MRC-funded research into the mechanism of action of B-agonists, has identified a receptor in muscle through which the effects of drugs like clenbuterol are mediated (the B2-adrenoceptor). It was also shown that a small part of this natural B-receptor protein can be used as the basis for a vaccine, which can be injected into cattle to cause them to produce B-receptor antibodies. Such antibodies have been purified from the blood of treated cattle, and shown to cause 'clenbuterol-like' effects when tested in laboratory animals, or on isolated pieces of bovine muscle. Unlike B-agonist drugs, however, the antibodies are not heat stable, not orally active, and unlikely to accumulate in animal tissues.
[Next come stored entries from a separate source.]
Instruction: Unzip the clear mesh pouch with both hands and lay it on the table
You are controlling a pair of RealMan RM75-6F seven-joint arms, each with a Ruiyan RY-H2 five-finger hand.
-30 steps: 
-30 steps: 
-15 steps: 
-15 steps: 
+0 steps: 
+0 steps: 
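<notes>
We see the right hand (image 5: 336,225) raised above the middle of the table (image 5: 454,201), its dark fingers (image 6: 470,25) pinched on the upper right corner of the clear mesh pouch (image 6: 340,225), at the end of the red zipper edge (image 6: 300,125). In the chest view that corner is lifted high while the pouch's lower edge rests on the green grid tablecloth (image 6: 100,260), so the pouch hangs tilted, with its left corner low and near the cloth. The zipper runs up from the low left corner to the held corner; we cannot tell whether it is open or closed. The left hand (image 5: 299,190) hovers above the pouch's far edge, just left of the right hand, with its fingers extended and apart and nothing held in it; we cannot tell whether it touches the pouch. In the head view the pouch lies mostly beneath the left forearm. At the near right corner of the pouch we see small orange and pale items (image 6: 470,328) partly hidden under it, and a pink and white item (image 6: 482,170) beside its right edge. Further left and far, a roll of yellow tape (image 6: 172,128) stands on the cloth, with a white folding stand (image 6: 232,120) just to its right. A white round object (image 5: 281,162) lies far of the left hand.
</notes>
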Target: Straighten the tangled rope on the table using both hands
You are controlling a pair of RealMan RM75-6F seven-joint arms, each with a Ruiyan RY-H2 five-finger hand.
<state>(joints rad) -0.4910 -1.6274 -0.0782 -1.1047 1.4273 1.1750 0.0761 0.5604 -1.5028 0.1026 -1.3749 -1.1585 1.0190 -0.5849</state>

Thus, it is conceivable to devise a vaccine treatment that would improve the efficiency of cattle growth, be convenient for use in grazing livestock, and present no risk to human health. This project evaluated a prototype B-receptor vaccine in live cattle, in order to determine whether B-receptor antibodies could be generated in sufficient amounts to have 'clenbuterol-like' effects on the growth or blood chemistry of the animal. To provide an additional stimulus to the immune system, the B-receptor antigen was given in combination with an adjuvant mixture. Several different adjuvants were tested, to identify the most potent one that would be acceptable for use in a commercial situation. Finally, because the B-receptor antigen is difficult to make and to purify, various fragments of it were investigated in the hope of finding one that would cause a similar effect, while being easier and less expensive to make.